Mungkin karena itu Willy kini menyerahkan persoalannya kepada
Fraksi Karya Pembangunan. Dan memasrahkan nasibnya pada Tuhan.
"Tuhan tampaknya sedang memberi cobaan kepada saya dan
keluarga," ujarnya pada Yulia S. Madjid dari TEMPO.
"Oknum" anggota MPR lain yang juga mengelak tuduhan korupsi
proyek reboisasi adalah Rusland Kasmiri, 40 tahun. "Demi Allah
saya tak ada niatan sedikit pun untuk manipulasi. Anda bisa
melihat keadaan saya. Saya tak punya apa-apa. Kalau saya ingin
hidup tenang, cukup dengan pensiun DPR dan gaji saya sebagai
anggota MPR (sekitar Rp 400.000)," ujar Rusland.
Rusland mendirikan dan memimpin PT Enggang Kencana sejak 1975.
Pada 1979 PT ini mendapat kontrak reboisasi di Kalimantan
Selatan seluas 1.007 ha dengan nilai Rp 167 juta. Karena ada
peninjauan kembali akibat medan yang tak memungkinkan, kontrak
ini diciutkan menjadi 864 ha bernilai Rp 143,4 juta.

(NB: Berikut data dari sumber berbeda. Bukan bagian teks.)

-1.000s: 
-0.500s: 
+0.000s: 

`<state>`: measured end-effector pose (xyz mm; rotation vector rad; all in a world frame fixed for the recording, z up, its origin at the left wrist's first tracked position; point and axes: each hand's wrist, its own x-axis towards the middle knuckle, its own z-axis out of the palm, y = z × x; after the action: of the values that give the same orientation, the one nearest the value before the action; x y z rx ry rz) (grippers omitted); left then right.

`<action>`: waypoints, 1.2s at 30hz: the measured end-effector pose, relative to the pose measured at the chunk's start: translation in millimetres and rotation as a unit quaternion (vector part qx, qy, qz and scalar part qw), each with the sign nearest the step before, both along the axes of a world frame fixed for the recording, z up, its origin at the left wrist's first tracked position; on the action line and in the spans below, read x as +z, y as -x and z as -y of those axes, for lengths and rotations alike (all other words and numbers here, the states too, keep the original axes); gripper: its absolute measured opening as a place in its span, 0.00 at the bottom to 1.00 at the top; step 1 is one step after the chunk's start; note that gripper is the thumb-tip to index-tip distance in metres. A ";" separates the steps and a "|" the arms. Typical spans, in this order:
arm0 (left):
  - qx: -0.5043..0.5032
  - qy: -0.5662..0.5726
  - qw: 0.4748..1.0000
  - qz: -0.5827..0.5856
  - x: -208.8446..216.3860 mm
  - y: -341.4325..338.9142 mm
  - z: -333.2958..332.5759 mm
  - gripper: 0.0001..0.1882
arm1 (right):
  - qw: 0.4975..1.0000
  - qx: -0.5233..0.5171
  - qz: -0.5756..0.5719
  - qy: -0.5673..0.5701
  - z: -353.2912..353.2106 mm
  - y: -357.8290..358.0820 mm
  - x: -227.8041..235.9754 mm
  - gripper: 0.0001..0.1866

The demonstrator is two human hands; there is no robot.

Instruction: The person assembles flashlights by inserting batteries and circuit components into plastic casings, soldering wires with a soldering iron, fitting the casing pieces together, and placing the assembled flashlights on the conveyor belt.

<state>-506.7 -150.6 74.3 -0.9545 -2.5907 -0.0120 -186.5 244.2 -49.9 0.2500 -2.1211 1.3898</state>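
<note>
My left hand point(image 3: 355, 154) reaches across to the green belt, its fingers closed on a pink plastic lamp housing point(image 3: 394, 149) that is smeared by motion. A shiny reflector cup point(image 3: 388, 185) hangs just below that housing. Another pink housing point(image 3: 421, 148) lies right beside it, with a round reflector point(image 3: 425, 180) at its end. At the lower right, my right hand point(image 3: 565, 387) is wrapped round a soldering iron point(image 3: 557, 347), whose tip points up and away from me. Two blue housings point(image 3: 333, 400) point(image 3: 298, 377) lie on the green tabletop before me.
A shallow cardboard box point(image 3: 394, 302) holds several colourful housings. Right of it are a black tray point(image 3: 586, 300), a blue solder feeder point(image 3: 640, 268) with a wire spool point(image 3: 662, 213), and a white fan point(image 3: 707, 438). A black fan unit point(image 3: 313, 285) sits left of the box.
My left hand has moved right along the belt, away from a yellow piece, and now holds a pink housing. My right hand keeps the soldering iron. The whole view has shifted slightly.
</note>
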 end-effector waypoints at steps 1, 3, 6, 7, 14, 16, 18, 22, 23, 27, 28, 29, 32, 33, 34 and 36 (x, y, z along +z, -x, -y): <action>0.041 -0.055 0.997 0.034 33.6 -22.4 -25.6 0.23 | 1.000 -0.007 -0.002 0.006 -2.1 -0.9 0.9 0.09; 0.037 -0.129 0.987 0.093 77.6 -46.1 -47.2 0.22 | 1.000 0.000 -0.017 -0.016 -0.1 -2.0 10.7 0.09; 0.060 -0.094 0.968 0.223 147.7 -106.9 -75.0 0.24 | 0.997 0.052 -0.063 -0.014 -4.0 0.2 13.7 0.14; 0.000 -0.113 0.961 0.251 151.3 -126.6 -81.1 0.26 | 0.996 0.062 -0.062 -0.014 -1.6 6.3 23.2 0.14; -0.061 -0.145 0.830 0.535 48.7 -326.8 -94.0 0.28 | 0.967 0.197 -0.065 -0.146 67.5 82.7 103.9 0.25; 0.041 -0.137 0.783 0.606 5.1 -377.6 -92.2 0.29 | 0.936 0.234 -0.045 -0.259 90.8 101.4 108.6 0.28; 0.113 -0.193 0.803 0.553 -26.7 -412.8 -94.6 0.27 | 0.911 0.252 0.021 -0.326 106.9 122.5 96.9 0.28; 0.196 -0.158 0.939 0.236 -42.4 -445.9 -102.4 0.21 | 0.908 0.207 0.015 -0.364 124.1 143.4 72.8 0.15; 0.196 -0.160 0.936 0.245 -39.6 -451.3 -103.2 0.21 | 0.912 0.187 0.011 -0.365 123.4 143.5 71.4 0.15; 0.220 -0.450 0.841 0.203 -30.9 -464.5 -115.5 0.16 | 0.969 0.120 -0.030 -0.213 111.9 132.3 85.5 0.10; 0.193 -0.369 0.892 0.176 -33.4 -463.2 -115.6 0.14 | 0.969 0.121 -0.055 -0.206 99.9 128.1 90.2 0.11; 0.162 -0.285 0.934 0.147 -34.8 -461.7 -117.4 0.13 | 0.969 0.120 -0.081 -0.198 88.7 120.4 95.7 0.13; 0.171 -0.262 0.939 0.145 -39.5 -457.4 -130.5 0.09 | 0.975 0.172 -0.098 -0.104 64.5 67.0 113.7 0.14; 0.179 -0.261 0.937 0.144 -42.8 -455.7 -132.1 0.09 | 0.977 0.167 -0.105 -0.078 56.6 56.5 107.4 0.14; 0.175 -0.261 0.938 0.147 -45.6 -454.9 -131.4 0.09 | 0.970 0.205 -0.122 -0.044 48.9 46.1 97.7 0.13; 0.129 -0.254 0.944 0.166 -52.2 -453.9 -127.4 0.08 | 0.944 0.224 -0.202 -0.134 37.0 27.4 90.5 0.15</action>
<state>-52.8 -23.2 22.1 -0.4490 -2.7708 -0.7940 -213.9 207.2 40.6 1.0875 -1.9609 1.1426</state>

Surat
Perintah Kerja (SPK) baru keluar Januari 1980 dengan ketentuan
proyek harus selesai 6 bulan.
Menurut Rusland ternyata tanah yang harus dihijaukan kembali itu
berbukit hingga sulit dicapai. Musim hujan juga tiba begitu SPK
keluar. Pengadaan bibit yang semestinya ditanggung pemerintah
ternyata tak lancar, hingga PT-nya harus menyemai sendiri.
Akibatnya penyelesaian proyek melar menjadi 2 1/2 tahun, dengan
persetujuan perpanjangan. Selama itu tak ada eskalasi biaya.
Kesimpulan Rusland: proyek ini sama sekali tak memberinya
untung.
Sebelum 31 Maret 1983 Dinas Kehutanan Kal-Sel mengecek di
lapangan, dan mufakat proyek itu memenuhi syarat untuk
diserahterimakan, karena kadar tumbuh dinilai memenuhi syarat:
antara 70 dan 80%. Setelah itu muncul beberapa penilaian lain.
Petugas Lapangan Reboisasi menilai kadar tumbuh 67,43%. Badan
Pengawas Proyek (BPP) menilai 59,8%, P3RPDAS (Pembina dan
Pengawas Proyek Reboisasi Daerah Aliran Sungai) 44,7% dan
terakhir BPP menilai lagi hanya 37,33%.
"Kalau dilihat kronologisnya, jelas itu bukan salah saya. Jika
benar makin hari susut kadar tumbuhnya, itu mungkin karena
faktor alam," kata Rusland pada wartawan TEMPO Mustafa Helmy.
"Saya tidak mengerti mengapa saya dituduh memanipulasi Rp 80
juta. Perhitungan itu dari mana? Biaya mengolah tanah saja sudah
berjumlah sekian," lanjut ayah dari 9 orang anak itu.